— What you will do —
One number should be the full reply: how many lines of the material below contain "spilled".
++++++++
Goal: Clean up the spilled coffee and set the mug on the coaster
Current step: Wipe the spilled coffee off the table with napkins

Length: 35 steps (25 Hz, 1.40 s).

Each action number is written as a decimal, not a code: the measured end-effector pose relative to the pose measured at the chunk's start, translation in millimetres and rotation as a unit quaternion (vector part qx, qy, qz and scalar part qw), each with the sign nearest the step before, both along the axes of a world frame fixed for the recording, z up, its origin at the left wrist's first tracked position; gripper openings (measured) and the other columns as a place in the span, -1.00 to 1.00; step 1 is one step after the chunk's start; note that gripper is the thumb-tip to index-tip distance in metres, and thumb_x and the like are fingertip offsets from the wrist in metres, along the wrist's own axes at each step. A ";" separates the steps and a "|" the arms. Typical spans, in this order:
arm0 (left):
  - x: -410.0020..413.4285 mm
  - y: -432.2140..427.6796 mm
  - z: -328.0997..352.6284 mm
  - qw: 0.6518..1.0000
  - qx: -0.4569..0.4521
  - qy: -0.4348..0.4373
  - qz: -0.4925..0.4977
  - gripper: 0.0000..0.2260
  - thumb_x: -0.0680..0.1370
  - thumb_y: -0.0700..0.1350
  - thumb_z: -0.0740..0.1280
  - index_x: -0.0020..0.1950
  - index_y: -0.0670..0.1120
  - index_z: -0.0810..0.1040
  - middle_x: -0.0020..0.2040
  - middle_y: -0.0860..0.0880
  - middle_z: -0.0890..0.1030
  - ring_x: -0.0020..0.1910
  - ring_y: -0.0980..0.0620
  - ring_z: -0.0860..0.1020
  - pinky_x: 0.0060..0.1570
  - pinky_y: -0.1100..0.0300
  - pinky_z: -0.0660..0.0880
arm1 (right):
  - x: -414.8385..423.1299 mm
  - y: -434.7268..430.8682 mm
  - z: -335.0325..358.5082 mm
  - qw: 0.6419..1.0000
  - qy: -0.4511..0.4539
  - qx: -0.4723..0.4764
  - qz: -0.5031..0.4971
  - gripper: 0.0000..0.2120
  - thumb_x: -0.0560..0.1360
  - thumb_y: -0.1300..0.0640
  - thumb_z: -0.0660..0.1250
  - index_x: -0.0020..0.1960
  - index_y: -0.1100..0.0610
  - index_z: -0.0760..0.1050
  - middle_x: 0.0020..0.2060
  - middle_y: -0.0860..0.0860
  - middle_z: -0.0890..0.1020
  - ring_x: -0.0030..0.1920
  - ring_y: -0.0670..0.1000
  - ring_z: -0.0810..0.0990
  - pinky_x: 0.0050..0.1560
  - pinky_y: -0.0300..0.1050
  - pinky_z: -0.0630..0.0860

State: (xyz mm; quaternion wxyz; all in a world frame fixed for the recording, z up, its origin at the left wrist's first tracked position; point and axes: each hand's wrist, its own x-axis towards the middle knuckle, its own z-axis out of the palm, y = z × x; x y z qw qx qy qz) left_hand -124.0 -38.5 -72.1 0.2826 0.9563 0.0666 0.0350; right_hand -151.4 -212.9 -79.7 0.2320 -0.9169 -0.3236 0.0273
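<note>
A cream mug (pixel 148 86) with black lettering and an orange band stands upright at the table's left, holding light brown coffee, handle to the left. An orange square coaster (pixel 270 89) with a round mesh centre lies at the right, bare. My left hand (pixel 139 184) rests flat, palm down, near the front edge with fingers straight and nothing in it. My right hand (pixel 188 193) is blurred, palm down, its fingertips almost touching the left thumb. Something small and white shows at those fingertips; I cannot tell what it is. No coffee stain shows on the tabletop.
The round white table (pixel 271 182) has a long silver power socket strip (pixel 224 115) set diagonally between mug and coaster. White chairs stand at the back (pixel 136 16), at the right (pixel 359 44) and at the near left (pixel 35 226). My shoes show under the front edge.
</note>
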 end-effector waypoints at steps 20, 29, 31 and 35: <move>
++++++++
— Solution —
2